Work instruction: The answer must be an exact copy of the lines from the top of the listing below through the line with "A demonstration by", with no pictures.

Recorded data:
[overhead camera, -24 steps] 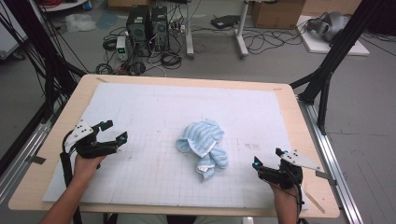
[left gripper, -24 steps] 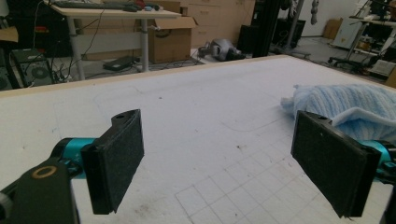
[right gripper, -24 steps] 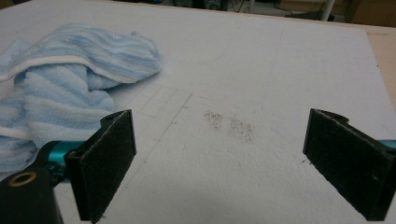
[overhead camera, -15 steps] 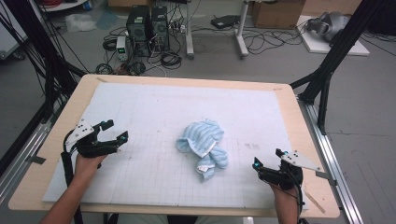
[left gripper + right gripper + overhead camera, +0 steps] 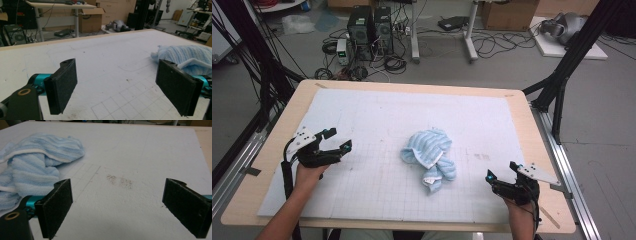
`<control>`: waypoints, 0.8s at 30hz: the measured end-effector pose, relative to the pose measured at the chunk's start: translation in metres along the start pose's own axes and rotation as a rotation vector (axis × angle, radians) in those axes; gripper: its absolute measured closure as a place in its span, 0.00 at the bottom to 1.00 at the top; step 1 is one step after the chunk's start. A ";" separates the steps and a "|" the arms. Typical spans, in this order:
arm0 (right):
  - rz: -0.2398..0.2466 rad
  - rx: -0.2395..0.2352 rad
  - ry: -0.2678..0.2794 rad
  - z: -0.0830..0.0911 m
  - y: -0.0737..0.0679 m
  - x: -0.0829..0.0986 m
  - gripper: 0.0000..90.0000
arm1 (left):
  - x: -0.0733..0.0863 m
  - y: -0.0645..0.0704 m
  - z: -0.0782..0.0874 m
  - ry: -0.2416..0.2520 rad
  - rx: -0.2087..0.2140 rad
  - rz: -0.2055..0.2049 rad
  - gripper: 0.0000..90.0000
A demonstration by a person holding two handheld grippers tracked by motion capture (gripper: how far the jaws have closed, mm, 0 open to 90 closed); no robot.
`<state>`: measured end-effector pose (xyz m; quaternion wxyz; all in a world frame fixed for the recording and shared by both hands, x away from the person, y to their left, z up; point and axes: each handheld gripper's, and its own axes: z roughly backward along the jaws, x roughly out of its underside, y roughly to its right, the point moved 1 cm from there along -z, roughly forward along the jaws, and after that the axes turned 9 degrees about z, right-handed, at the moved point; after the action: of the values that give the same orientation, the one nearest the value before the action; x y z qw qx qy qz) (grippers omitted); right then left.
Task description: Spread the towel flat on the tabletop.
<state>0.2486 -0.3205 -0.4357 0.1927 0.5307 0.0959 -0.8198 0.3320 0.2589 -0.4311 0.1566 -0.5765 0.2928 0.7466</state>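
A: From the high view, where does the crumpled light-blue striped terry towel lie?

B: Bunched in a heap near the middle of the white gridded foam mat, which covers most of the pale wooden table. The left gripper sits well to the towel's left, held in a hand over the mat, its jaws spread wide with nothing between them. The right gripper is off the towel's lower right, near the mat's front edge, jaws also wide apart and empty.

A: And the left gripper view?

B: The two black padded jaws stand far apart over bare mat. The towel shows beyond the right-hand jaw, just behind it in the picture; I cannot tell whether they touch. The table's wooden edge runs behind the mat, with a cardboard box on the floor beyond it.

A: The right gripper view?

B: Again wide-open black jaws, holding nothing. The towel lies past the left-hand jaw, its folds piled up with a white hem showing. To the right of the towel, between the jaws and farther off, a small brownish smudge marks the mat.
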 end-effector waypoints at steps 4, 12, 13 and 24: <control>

Solved problem:
[overhead camera, -24 steps] 
[left gripper, -24 steps] 
[right gripper, -24 steps] 
[overhead camera, -15 steps] 
[left gripper + right gripper + overhead camera, +0 steps] 
`<control>`: waypoints, 0.8s at 30hz: the measured end-effector pose, relative to the pose measured at the chunk's start: translation in metres along the start pose's own axes and rotation as a rotation vector (axis × angle, radians) in those axes; gripper: its absolute measured closure as a place in its span, 0.00 at the bottom to 1.00 at the top; step 1 is one step after the chunk's start. A ";" separates the steps and a "|" the arms. Typical spans, in this order:
arm0 (right):
  - rz: -0.2398..0.2466 rad
  - rx: -0.2395..0.2352 rad
  - ry: -0.2678..0.2794 rad
  - z: -0.0830..0.0911 m
  - y: -0.0737..0.0679 m
  - x: -0.0829..0.0986 m
  - gripper: 0.0000..90.0000
arm1 (left):
  - x: -0.0733..0.0863 m
  - y: -0.0645..0.0704 m
  - z: -0.0782..0.0874 m
  - ry: -0.2416..0.2520 rad
  - rx: -0.2087..0.2140 rad
  - rz: -0.2055..0.2049 rad
  - gripper: 0.0000..90.0000
A demonstration by a person holding two handheld grippers tracked by motion capture (gripper: how far the jaws have closed, mm, 0 open to 90 closed); no robot.

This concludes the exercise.